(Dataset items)
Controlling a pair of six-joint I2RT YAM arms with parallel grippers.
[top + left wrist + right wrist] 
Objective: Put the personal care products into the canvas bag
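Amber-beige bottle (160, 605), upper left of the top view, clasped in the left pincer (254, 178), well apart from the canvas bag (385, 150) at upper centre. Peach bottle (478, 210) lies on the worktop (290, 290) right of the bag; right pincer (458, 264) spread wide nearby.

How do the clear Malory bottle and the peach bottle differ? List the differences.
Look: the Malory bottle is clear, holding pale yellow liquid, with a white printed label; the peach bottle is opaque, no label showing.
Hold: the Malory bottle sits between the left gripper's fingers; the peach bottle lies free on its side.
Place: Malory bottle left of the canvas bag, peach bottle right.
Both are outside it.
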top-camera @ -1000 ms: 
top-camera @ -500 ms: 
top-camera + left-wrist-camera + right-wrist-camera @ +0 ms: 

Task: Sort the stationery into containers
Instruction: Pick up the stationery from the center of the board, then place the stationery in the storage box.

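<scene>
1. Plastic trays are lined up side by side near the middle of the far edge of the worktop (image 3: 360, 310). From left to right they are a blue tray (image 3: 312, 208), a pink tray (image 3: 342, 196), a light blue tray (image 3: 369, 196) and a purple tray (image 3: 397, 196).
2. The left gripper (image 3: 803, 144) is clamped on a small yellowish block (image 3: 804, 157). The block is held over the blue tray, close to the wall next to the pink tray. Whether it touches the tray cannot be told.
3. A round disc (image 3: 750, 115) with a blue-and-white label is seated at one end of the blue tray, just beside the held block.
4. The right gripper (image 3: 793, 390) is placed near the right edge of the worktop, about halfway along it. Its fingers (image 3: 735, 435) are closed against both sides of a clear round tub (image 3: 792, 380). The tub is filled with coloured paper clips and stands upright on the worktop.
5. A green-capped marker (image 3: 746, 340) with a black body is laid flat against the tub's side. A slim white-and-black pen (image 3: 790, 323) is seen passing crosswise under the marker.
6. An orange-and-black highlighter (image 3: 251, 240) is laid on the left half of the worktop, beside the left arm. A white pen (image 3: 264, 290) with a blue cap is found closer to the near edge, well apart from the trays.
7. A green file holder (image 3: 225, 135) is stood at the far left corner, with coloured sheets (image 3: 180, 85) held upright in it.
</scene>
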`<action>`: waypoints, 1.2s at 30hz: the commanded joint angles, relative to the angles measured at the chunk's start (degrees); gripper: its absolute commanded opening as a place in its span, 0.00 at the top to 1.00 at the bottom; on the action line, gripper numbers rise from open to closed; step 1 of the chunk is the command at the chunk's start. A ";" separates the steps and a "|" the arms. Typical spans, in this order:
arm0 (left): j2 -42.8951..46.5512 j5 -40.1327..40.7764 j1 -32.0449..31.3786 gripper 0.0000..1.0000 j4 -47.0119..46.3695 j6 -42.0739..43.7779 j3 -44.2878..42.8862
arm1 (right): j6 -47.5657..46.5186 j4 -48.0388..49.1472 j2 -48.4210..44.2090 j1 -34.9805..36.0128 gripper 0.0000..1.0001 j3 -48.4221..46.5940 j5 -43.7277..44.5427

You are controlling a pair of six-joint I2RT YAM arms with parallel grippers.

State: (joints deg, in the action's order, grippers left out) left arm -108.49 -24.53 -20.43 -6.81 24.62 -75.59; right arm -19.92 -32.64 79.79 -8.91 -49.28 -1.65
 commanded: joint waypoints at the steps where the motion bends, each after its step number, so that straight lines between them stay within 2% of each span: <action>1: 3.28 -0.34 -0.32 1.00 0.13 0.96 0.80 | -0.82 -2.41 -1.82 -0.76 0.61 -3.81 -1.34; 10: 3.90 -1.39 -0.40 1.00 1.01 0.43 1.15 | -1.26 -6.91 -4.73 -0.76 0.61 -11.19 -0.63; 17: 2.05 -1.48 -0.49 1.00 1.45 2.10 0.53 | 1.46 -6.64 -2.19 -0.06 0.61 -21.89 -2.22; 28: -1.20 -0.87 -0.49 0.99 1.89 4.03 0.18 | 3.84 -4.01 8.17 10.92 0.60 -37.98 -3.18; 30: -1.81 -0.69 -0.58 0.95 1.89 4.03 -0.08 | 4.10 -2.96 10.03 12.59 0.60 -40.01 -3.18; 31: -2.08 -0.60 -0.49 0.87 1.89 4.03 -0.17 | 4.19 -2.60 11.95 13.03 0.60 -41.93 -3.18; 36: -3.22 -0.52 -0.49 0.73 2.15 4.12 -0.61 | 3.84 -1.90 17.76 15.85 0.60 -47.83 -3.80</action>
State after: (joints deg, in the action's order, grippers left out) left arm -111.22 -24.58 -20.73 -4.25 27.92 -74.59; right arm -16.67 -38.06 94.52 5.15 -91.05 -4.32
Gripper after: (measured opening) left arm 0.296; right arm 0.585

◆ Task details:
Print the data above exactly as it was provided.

◆ Your response:
Controlling a pair of six-joint I2RT YAM arms with parallel grippers.
[top + left wrist + right wrist] 
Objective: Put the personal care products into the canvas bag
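Amber-beige bottle (160, 605), upper left of the top view, clasped in the left pincer (254, 178), well apart from the canvas bag (385, 150) at upper centre. Peach bottle (478, 210) lies on the worktop (290, 290) right of the bag; right pincer (458, 264) spread wide nearby.

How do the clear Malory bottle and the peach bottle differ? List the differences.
Look: the Malory bottle is clear, holding pale yellow liquid, with a white printed label; the peach bottle is opaque, no label showing.
Hold: the Malory bottle sits between the left gripper's fingers; the peach bottle lies free on its side.
Place: Malory bottle left of the canvas bag, peach bottle right.
Both are outside it.
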top-camera @ -1000 ms: 
top-camera @ -500 ms: 
top-camera + left-wrist-camera + right-wrist-camera @ +0 ms: 

Task: Sort the stationery into containers
Instruction: Pick up the stationery from the center of the board, then place the stationery in the storage box.

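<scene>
1. Plastic trays are lined up side by side near the middle of the far edge of the worktop (image 3: 360, 310). From left to right they are a blue tray (image 3: 312, 208), a pink tray (image 3: 342, 196), a light blue tray (image 3: 369, 196) and a purple tray (image 3: 397, 196).
2. The left gripper (image 3: 803, 144) is clamped on a small yellowish block (image 3: 804, 157). The block is held over the blue tray, close to the wall next to the pink tray. Whether it touches the tray cannot be told.
3. A round disc (image 3: 750, 115) with a blue-and-white label is seated at one end of the blue tray, just beside the held block.
4. The right gripper (image 3: 793, 390) is placed near the right edge of the worktop, about halfway along it. Its fingers (image 3: 735, 435) are closed against both sides of a clear round tub (image 3: 792, 380). The tub is filled with coloured paper clips and stands upright on the worktop.
5. A green-capped marker (image 3: 746, 340) with a black body is laid flat against the tub's side. A slim white-and-black pen (image 3: 790, 323) is seen passing crosswise under the marker.
6. An orange-and-black highlighter (image 3: 251, 240) is laid on the left half of the worktop, beside the left arm. A white pen (image 3: 264, 290) with a blue cap is found closer to the near edge, well apart from the trays.
7. A green file holder (image 3: 225, 135) is stood at the far left corner, with coloured sheets (image 3: 180, 85) held upright in it.
</scene>
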`<action>`: waypoints, 1.2s at 30hz: the commanded joint angles, relative to the angles measured at the chunk's start (degrees); gripper: its absolute commanded opening as a place in its span, 0.00 at the top to 1.00 at the bottom; on the action line, gripper numbers rise from open to closed; step 1 of the chunk is the command at the chunk's start. A ";" separates the steps and a "|" the arms. Typical spans, in this order:
arm0 (left): j2 -42.8951..46.5512 j5 -40.1327..40.7764 j1 -32.0449..31.3786 gripper 0.0000..1.0000 j4 -47.0119..46.3695 j6 -42.0739..43.7779 j3 -44.2878..42.8862
arm1 (right): j6 -47.5657..46.5186 j4 -48.0388..49.1472 j2 -48.4210..44.2090 j1 -34.9805..36.0128 gripper 0.0000..1.0001 j3 -48.4221..46.5940 j5 -43.7277..44.5427

You are controlling a pair of six-joint I2RT YAM arms with parallel grippers.

State: (joints deg, in the action's order, grippers left out) left arm -108.49 -24.53 -20.43 -6.81 24.62 -75.59; right arm -19.92 -32.64 79.79 -8.91 -49.28 -1.65
 commanded: joint waypoints at the steps where the motion bends, each after its step number, so that straight lines between them stay within 2% of each span: <action>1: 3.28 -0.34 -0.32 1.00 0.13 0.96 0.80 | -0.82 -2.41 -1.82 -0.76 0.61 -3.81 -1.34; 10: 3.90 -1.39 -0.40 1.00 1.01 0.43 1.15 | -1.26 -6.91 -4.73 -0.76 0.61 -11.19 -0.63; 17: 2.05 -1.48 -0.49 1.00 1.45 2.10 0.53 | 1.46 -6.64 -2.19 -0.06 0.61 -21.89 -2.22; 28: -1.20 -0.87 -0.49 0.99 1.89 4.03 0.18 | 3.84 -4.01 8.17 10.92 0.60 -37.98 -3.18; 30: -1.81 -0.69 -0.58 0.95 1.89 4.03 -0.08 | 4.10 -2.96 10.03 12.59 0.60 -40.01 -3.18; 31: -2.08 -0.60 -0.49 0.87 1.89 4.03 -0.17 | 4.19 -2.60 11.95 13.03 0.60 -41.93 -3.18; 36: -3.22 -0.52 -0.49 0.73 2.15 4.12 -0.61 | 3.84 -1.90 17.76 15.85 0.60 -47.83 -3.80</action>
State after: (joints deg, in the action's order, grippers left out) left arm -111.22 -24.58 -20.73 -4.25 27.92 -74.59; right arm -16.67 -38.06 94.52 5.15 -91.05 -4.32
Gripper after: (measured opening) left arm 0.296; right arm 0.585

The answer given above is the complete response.